» **AIM OF THE EXERCISE**:
Throughout the listing that follows, find each line with the word "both" and copy it.
================
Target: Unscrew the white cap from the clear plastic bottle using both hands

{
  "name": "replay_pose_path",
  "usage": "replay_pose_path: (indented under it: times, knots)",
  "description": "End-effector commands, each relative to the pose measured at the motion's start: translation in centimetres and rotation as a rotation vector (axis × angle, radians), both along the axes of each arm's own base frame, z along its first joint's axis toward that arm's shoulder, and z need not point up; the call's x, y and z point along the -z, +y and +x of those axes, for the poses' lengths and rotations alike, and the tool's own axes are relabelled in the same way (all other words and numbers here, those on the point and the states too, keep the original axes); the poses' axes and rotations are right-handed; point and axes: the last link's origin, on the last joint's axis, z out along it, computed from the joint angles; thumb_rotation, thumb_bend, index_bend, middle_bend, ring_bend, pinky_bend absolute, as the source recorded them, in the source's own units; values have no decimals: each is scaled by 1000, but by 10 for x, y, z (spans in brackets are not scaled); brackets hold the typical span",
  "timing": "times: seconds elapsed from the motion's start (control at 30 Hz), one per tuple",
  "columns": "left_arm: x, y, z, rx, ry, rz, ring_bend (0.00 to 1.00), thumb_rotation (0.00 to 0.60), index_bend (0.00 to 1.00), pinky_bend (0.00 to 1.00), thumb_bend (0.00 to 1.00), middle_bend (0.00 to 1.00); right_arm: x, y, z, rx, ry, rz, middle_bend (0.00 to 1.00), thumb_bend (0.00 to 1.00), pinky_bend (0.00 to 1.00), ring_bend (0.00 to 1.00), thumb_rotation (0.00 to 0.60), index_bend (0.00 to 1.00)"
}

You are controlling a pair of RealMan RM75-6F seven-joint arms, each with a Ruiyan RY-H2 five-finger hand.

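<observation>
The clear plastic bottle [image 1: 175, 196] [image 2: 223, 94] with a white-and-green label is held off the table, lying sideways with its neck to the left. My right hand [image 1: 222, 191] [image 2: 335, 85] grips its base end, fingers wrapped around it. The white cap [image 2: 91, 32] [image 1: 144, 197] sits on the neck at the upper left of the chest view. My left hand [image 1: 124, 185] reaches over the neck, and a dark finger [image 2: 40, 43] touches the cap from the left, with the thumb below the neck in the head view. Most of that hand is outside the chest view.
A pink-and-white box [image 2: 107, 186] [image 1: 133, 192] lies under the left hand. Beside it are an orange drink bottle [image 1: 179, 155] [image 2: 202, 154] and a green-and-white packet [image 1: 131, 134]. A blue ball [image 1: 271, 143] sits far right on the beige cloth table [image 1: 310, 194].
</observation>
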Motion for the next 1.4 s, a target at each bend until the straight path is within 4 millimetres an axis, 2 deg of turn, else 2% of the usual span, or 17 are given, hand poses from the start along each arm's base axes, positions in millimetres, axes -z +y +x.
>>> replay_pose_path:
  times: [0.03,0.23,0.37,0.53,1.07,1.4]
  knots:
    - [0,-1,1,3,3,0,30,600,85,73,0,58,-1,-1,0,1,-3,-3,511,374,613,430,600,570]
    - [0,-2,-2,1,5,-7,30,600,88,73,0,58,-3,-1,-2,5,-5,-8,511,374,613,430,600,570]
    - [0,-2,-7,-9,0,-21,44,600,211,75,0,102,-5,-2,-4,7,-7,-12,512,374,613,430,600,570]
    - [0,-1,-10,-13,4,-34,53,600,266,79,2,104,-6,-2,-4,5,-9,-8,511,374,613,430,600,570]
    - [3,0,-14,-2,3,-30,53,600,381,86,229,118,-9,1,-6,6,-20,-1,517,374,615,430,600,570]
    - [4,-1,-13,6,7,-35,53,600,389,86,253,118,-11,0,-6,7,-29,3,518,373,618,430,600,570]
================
» **SOLUTION TO THIS TASK**:
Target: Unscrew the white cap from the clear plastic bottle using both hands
  "description": "End-effector commands, each relative to the pose measured at the motion's start: translation in centimetres and rotation as a rotation vector (axis × angle, radians), both along the axes of each arm's own base frame, z along its first joint's axis toward that arm's shoulder, and z need not point up; the call's x, y and z point along the -z, +y and +x of those axes, for the poses' lengths and rotations alike, and the tool's own axes are relabelled in the same way (all other words and numbers here, those on the point and the states too, keep the original axes); the poses' axes and rotations are right-handed; point and axes: the last link's origin, on the last joint's axis, z out along it, computed from the joint angles; thumb_rotation, thumb_bend, index_bend, middle_bend, ring_bend, pinky_bend absolute, as the source recorded them, in the source's own units; values have no decimals: each is scaled by 1000, but by 10 for x, y, z (spans in brackets are not scaled); brackets hold the typical span",

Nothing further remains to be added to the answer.